**EXERCISE REQUIREMENTS:** Produce a perfect copy of the listing, matching each line.

Start of Block

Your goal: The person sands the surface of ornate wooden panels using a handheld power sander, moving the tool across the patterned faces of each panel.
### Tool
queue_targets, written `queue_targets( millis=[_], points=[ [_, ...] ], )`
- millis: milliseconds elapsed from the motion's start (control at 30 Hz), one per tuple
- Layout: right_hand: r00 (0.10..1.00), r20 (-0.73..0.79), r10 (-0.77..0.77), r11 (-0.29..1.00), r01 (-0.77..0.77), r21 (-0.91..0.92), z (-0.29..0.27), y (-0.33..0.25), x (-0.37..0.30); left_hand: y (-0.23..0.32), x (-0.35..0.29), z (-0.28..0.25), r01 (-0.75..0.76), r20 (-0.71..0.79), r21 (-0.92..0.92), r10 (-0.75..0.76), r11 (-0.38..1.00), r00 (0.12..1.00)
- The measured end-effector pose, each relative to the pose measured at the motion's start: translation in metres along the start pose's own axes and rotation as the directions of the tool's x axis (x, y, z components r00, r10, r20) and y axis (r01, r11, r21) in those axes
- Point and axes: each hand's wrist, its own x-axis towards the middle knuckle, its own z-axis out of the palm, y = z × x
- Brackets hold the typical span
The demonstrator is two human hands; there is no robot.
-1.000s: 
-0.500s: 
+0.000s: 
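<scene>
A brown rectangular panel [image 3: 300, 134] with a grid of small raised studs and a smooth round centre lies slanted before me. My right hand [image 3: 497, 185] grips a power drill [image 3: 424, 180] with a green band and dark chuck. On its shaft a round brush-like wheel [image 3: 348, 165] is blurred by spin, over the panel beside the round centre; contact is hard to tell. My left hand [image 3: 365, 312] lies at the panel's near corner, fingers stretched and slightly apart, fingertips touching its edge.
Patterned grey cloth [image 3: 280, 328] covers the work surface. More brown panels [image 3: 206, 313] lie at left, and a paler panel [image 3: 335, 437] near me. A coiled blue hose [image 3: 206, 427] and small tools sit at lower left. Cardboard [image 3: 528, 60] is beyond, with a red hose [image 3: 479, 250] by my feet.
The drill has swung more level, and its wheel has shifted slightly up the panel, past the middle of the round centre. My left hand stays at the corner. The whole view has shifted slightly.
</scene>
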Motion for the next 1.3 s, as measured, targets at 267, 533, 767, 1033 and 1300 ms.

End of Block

**EXERCISE RESULT:**
Your goal: The person sands the surface of ornate wooden panels using a handheld power sander, moving the tool across the patterned faces of each panel.
### Tool
queue_targets, written `queue_targets( millis=[_], points=[ [_, ...] ], )`
- millis: milliseconds elapsed from the motion's start (control at 30 Hz), one per tuple
- Layout: right_hand: r00 (0.10..1.00), r20 (-0.73..0.79), r10 (-0.77..0.77), r11 (-0.29..1.00), r01 (-0.77..0.77), r21 (-0.91..0.92), z (-0.29..0.27), y (-0.33..0.25), x (-0.37..0.30); left_hand: y (-0.23..0.32), x (-0.35..0.29), z (-0.28..0.25), r01 (-0.75..0.76), r20 (-0.71..0.79), r21 (-0.92..0.92), r10 (-0.75..0.76), r11 (-0.38..1.00), r00 (0.12..1.00)
- The measured end-effector pose, each relative to the pose measured at the motion's start: translation in metres along the start pose's own axes and rotation as the directions of the tool's x axis (x, y, z components r00, r10, r20) and y axis (r01, r11, r21) in those axes
- Point and axes: each hand's wrist, its own x-axis towards the middle knuckle, its own z-axis out of the palm, y = z × x
- Brackets hold the typical span
The demonstrator is two human hands; there is no robot.
-1.000s: 
-0.500s: 
+0.000s: 
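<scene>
A brown rectangular panel [image 3: 300, 134] with a grid of small raised studs and a smooth round centre lies slanted before me. My right hand [image 3: 497, 185] grips a power drill [image 3: 424, 180] with a green band and dark chuck. On its shaft a round brush-like wheel [image 3: 348, 165] is blurred by spin, over the panel beside the round centre; contact is hard to tell. My left hand [image 3: 365, 312] lies at the panel's near corner, fingers stretched and slightly apart, fingertips touching its edge.
Patterned grey cloth [image 3: 280, 328] covers the work surface. More brown panels [image 3: 206, 313] lie at left, and a paler panel [image 3: 335, 437] near me. A coiled blue hose [image 3: 206, 427] and small tools sit at lower left. Cardboard [image 3: 528, 60] is beyond, with a red hose [image 3: 479, 250] by my feet.
The drill has swung more level, and its wheel has shifted slightly up the panel, past the middle of the round centre. My left hand stays at the corner. The whole view has shifted slightly.
</scene>
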Motion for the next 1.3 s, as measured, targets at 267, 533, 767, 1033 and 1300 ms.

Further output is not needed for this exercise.